Lead poisoning guidelines revised; more considered at risk

Up to 365,000 more children across the USA will be considered at risk of lead poisoning under new guidelines released today by the Centers for Disease Control and Prevention.

In an important shift, the CDC cut in half the amount of lead that will lead to medical monitoring and other actions in children ages 1 to 5.It’s the first time in more than 20 years that the CDC has revised its action level on lead poisoning.

Now any child with more than 5 micrograms per deciliter of lead in their blood will be considered at risk. This afternoon, the CDC said the new guidelines increase the patient population nationwide to about 442,000 from about 77,000 using the latest available data. (The CDC had previously said about 250,000 were affected under the current standard.)

The new levels mark the first change to the standard in 20 years and come with a huge caveat. The CDC doesn’t “have the funding, staff or control over the means to implement” them, it said in a statement. “A commitment to implement actions cannot be made due to our lack of control over available resources.”

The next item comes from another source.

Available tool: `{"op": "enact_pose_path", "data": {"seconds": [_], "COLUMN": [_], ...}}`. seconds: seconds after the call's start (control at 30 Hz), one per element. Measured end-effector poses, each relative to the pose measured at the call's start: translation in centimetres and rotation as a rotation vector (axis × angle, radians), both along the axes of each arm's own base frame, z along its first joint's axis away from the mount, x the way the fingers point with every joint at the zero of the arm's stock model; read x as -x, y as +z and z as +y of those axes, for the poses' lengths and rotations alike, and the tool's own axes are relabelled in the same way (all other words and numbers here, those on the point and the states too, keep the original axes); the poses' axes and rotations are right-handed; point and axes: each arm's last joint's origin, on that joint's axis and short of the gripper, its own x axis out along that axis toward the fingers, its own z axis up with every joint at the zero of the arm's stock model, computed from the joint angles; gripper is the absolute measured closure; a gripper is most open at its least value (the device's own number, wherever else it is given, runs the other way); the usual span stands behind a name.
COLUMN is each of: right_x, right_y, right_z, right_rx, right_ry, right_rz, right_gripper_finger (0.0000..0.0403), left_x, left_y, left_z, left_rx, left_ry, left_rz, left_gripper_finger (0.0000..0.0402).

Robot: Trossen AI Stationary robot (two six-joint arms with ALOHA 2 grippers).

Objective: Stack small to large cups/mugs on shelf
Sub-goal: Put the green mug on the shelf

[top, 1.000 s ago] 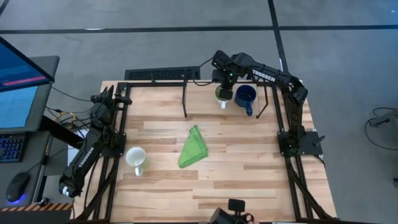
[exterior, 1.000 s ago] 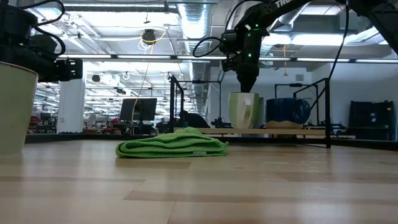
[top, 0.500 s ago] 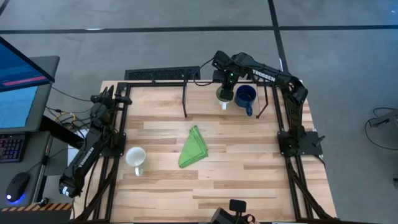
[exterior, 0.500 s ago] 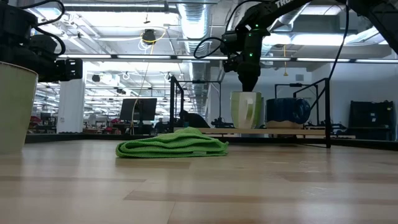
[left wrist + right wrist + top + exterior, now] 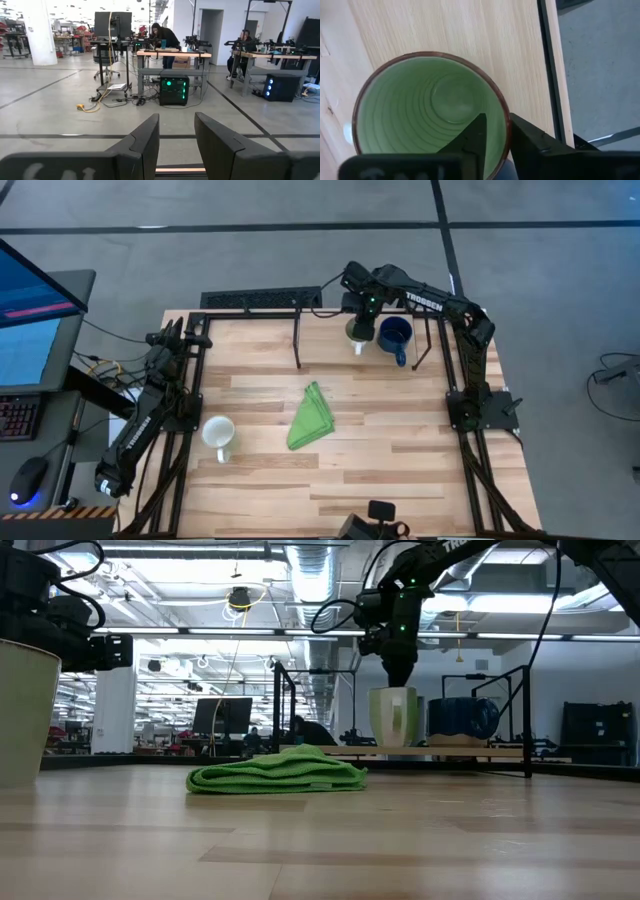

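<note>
While I watch from above, my right gripper [image 5: 360, 320] sits over the light green mug [image 5: 357, 334] at the far side of the table, on the shelf [image 5: 330, 340] strip framed by thin black posts. From the right wrist camera I see its fingers [image 5: 476, 134] nearly together, pinching the mug's rim [image 5: 506, 131]: one finger inside the green bowl, the other outside the wall. At table height the green mug [image 5: 394, 717] stands upright under the gripper [image 5: 398, 668], with its base at the level of the shelf board; I cannot tell whether it rests there. The dark blue mug [image 5: 396, 335] stands just to the right of it on the same strip, close but whether touching I cannot tell. The white mug [image 5: 218, 433] is well apart, near the left edge of the table beside my left arm. My left gripper [image 5: 176, 134] waits at the far left corner, fingers a little apart and holding nothing. A folded green cloth [image 5: 312, 418] lies mid-table
</note>
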Motion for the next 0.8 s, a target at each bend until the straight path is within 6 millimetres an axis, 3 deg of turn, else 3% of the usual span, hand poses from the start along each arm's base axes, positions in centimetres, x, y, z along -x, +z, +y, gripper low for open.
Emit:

The CDC’s funding for lead-poisoning prevention was slashed 94% this year by Congress, from $29 million in fiscal year 2011 to $2 million. The CDC is reducing staff in its Lead Poisoning Prevention Program from 26 to six full-time employees.

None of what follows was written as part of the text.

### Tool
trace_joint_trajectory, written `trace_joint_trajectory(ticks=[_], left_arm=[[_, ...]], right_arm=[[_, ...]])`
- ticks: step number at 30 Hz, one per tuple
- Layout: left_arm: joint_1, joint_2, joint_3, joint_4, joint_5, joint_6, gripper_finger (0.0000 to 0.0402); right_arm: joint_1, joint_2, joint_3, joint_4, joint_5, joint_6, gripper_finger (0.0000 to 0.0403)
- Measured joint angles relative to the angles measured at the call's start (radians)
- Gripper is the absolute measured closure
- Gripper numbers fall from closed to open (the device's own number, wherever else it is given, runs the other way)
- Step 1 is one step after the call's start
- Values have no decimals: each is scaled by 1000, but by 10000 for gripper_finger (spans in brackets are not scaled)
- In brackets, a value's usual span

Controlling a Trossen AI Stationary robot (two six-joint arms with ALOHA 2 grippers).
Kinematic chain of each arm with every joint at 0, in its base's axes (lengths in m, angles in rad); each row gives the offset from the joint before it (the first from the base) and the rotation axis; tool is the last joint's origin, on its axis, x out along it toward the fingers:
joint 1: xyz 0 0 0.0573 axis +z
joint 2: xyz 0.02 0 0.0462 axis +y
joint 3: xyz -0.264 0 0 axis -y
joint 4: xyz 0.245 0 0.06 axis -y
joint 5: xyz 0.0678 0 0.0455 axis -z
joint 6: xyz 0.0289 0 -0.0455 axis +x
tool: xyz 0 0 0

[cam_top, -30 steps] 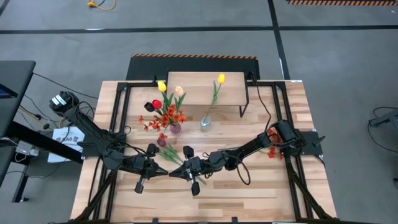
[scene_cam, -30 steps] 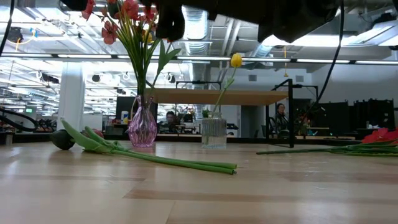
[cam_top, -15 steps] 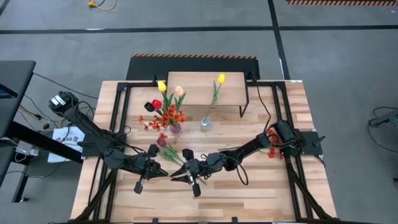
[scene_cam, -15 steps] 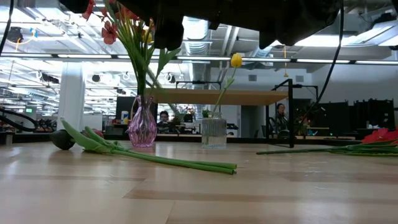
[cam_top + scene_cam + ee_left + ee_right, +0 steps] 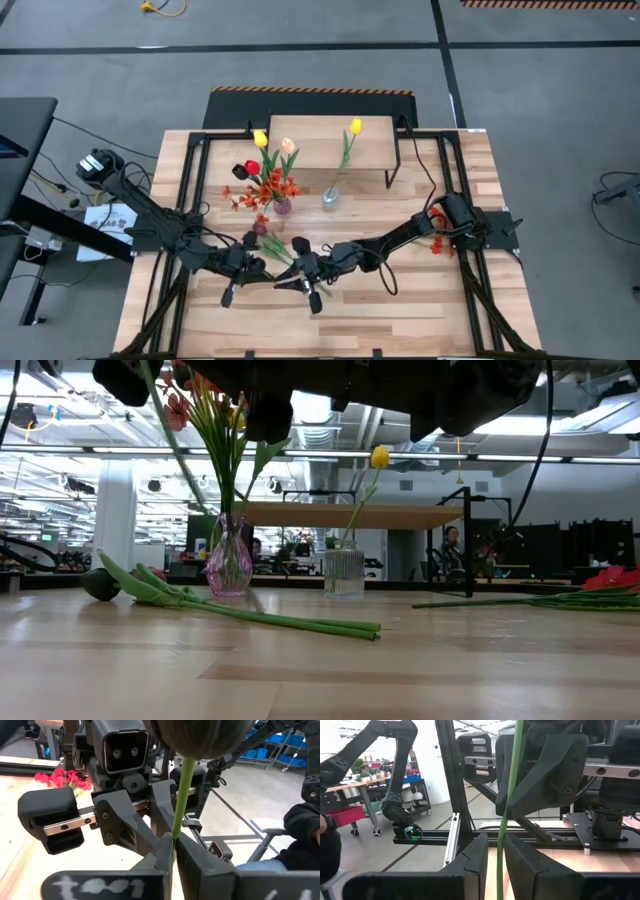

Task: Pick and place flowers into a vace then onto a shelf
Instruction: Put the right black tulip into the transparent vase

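wooden tabletop (image 5: 400, 310) lies under me. my left claw (image 5: 172, 851) pinches a tulip stem (image 5: 181, 795) tight; facing it, my right claw (image 5: 500, 851) stands slightly parted around that stem, shelf (image 5: 325, 142) well beyond both.

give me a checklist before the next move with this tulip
1. Left claw shut on the stem: ok.
2. Right claw clear of the stem: not ok; its jaws stand slightly apart, but the stem runs between them.
3. Tulip head undamaged: cannot tell, only partly in view.
4. Pink vase upright on the table: ok.
5. Clear vase upright, with one yellow tulip in it: ok.
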Motion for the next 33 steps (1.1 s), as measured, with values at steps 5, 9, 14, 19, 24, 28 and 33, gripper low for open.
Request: trace_joint_trajectory(ticks=[5, 9, 14, 19, 24, 28, 33], left_arm=[[2, 0, 0, 0, 6, -1, 401], [2, 0, 0, -1, 4, -1, 401], [2, 1, -1, -6, -13, 0, 401], [9, 1, -1, -6, -16, 0, 401], [18, 1, -1, -15, -15, -8, 401], [18, 1, -1, -22, -14, -10, 401], [18, 1, -1, -15, -14, -4, 401]], right_arm=[[0, 0, 0, 0, 0, 0, 347], [-5, 0, 1, 0, -2, 1, 347], [-12, -1, 1, 0, -3, 1, 347], [-19, -1, 1, 0, -3, 3, 348], [-19, -1, 1, 0, -1, 2, 377], [-20, -1, 1, -2, -10, 2, 396], [-20, -1, 1, -1, -11, 4, 400]])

Still, the new guidelines are necessary. “It’s about time,” says John Rosen, a professor of pediatrics at Children’s Hospital at Montefiore in New York City. Pediatricians will be on alert about the “enormous impact that a blood lead level of 5 can have, forever, on a child’s life and future academic success.”

Children can be exposed to lead from a variety of sources. While lead-based paint is the best-known source, a USA TODAY investigation last month revealed the danger posed by lead-contaminated soil around forgotten factory sites that spewed lead particles into neighborhoods for decades before closing in the 1960s or 1970s. Other sources of exposure include soil contaminated from years of leaded gasoline emissions.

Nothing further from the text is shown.